In the next topic, Oracle Enterprise Manager User Management part 2, I will go through how you connect Users/Roles to groups but for now let's just focus on the different Groups that are available to you and how this can help you both to get access, monitor, patch, configure and get incident notifications for your targets.

To create new Groups, the easiest access is through the [Targets] menu:

Inside, just [create] new Group:

As you may see, there are three different groups available to you:

• Group
• Dynamic Group
• Administration Group

The help text provided states the following:

Groups allow users to monitor and manage many targets as one. Group membership is defined either by explicitly adding targets as members or, in the case of Dynamic Groups or Administration Groups, by defining their membership criteria. Targets that match the membership criteria are automatically added to the appropriate Dynamic Group or Administration Group. Administration Groups are a special type of group meant to automatically deploy management settings to targets as they join the group.

Now, to clarify this in another way groups are a collection of entities. And I will try to explain the differences:

• Group
  Standard groups are created by you. They can contain entities(targets) of the same type or not. This is all up to you. Sometimes I will create a group of all WebLogic servers in all domains so that I can give special access to these servers for the Middleware Administrators. Another useful benefit of a group is that in the dashboard you will be able to see which patches that are available for the targets in the group, any incidents or status as a whole. Another advanced topic I will cover later is of course compliance status. Groups are probably the most used of the three. Even though you now are able to create parent and child groups I rarely do so.
• Dynamic Group
  Dynamic groups are a bit different than normal groups in that it uses some properties to define if a target is inside or outside. The properties used are the ones you can fill in during target discovery, but you can change them later by using the drop down menu for a target and select
  [Target Setup->Properites]. Dynamic Groups work the same way as standard groups in that you can select what types of targets that should participate in a dynamic group, but membership will dynamically change according to the target properties below. 

• Administration Group
  Administration Groups are something I find different from the Group and Dynamic Group concept. Administration Groups are in most cases used for a different purpose than access and control. They are instead used for monitoring purposes such as applying monitoring templates, incident notifications and compliance rules for whole environments. Administration groups are hierarchical in nature, but be aware that the deeper you make them, the more strict you need to be when applying the target properties shown above, or else your targets will not fall into any category. So in the example below, if you have a lifecycle status set to Testing, those targets will not be part of any groups. It is always the bottom level that will have targets and where you can apply rules (Template Collections).

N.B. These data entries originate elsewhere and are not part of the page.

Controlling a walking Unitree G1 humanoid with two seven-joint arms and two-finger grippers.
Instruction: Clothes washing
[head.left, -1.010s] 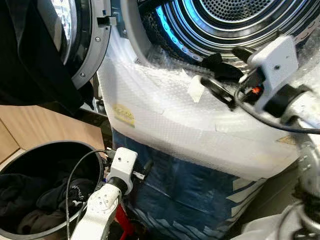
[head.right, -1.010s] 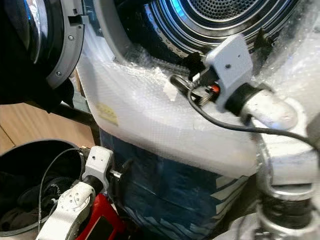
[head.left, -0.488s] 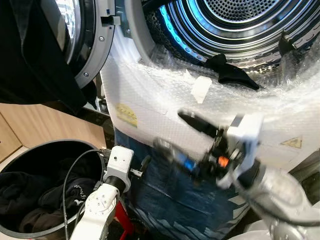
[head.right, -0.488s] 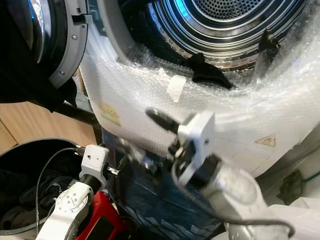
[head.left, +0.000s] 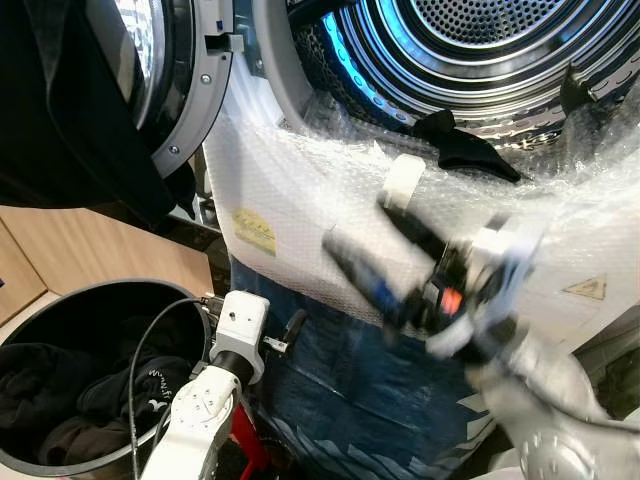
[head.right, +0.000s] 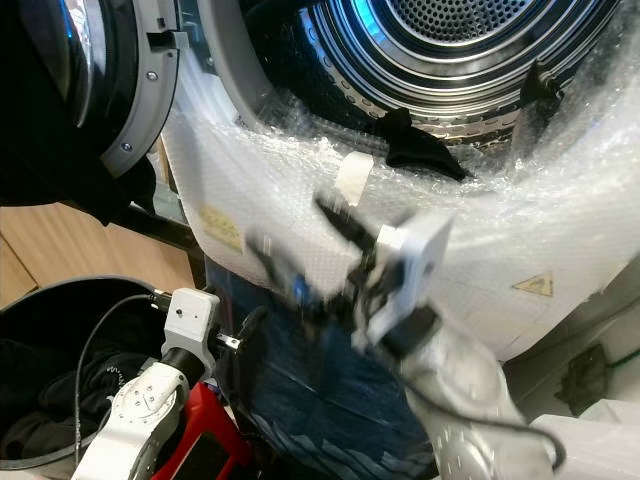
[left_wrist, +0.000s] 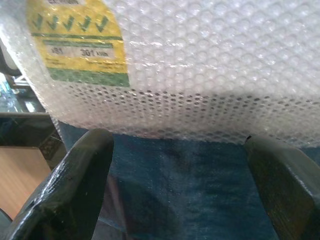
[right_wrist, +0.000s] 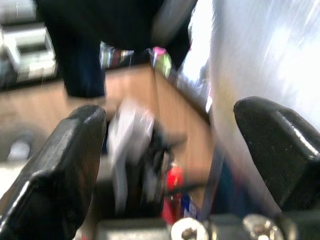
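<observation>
The washing machine's drum (head.left: 480, 40) stands open, and a black cloth (head.left: 465, 145) lies on its lower lip. Bubble wrap (head.left: 300, 200) covers the machine's front. My right gripper (head.left: 360, 225) is blurred in front of that wrap, below the drum opening, open and holding nothing. In the right wrist view its fingers (right_wrist: 65, 165) stand wide apart. My left gripper (left_wrist: 175, 190) hangs low beside the black bin (head.left: 100, 290), open, facing the machine's blue lower panel (left_wrist: 185, 175). Dark clothes (head.left: 60, 400) lie in the bin.
The round machine door (head.left: 180, 90) is swung open at the upper left with a dark garment (head.left: 60, 100) draped over it. Wooden floor (head.left: 90, 250) lies behind the bin. A red object (head.left: 245, 440) sits by my left arm.
My right gripper came away from the drum lip, left the black cloth there, dropped in front of the machine, and has now swung slightly up and left. The left arm stays put.
</observation>
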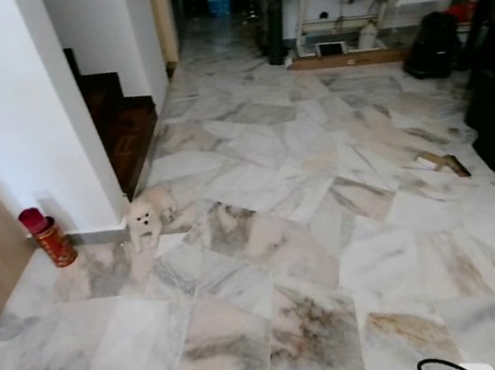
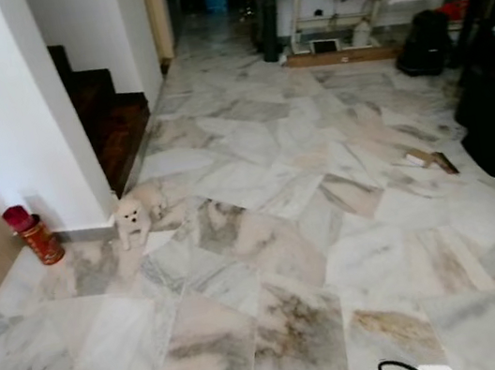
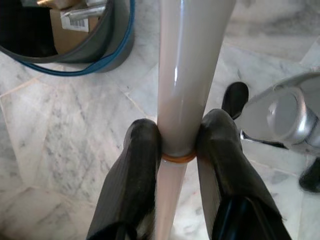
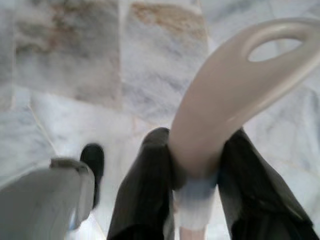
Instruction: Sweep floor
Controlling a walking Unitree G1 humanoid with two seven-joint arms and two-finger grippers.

So why are Groups so important to master? Well to put it simple, your life as an Administrator will be easier. You can even propagate privileges down, so by giving someone view access to a group, they will be able to view all targets in that group. If you give them deployment, start or stop privileges they will be able to start/stop and deploy applications to the WebLogic servers in the group.

Just to give a quick idea on how you can set up your environment here are my suggestions:

1. Create an Administration Group with hierarchic environment division such as Production, Development, Testing etc. and apply Monitoring templates that I will cover in a later blog. This is also where you configure your incident management and rule sets.
2. Create a Group for all your WebLogic servers and give privileges to your WebLogic admin
3. Create a Group for all of your databases so that your DBA(s) can have the same experience.
4. Create Dynamic group(s) for your development environment(s). This way all new targets with Lifecycle put to Development will automatically be available to the developers and project team.
5. Create separate standard Groups for other environment such as testing and production. These groups should contain both middleware and database targets.

By using different Groups developers could have access to server start/stop in development, but just read access in production. Yes, you can give different roles/users different access to Groups depending on what they should have access to. Did you also know that developers can have access to download the log files from a production environment without having access to the OS or the machine? It is all functionality made available through the Group concept in Enterprise Manager.